*** Opening Data block ***

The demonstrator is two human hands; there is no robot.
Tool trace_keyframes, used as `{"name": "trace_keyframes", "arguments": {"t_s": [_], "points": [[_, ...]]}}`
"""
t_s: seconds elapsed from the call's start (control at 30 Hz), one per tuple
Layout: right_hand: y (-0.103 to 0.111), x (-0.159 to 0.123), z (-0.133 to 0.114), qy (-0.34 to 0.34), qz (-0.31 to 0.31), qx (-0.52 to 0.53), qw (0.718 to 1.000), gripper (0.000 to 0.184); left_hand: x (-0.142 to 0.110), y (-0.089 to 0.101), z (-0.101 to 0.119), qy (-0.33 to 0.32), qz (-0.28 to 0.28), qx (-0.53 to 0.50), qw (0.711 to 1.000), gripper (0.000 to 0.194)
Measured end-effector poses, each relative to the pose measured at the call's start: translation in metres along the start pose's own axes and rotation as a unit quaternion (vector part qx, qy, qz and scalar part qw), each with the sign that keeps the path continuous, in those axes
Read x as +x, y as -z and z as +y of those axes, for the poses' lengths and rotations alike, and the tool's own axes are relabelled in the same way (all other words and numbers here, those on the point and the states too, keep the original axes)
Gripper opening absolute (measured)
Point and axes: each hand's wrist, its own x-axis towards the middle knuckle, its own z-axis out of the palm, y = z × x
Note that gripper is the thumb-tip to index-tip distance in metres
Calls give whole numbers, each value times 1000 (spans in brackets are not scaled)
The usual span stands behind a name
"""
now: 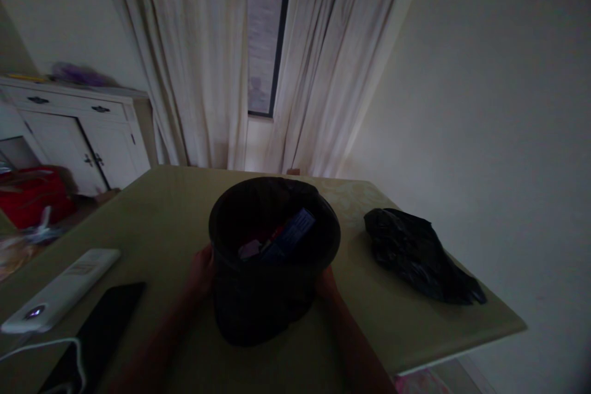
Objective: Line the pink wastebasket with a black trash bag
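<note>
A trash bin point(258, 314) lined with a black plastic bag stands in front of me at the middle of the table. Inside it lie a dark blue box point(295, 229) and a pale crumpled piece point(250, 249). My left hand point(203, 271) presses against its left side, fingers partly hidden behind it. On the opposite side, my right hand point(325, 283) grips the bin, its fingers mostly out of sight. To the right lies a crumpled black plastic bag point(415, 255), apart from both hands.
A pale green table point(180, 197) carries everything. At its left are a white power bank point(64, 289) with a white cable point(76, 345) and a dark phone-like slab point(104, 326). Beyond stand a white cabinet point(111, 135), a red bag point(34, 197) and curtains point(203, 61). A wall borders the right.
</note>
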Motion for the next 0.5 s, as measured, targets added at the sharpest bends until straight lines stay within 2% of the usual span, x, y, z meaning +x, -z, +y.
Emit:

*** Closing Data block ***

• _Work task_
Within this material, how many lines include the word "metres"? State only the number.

• _Reply to the exercise_
2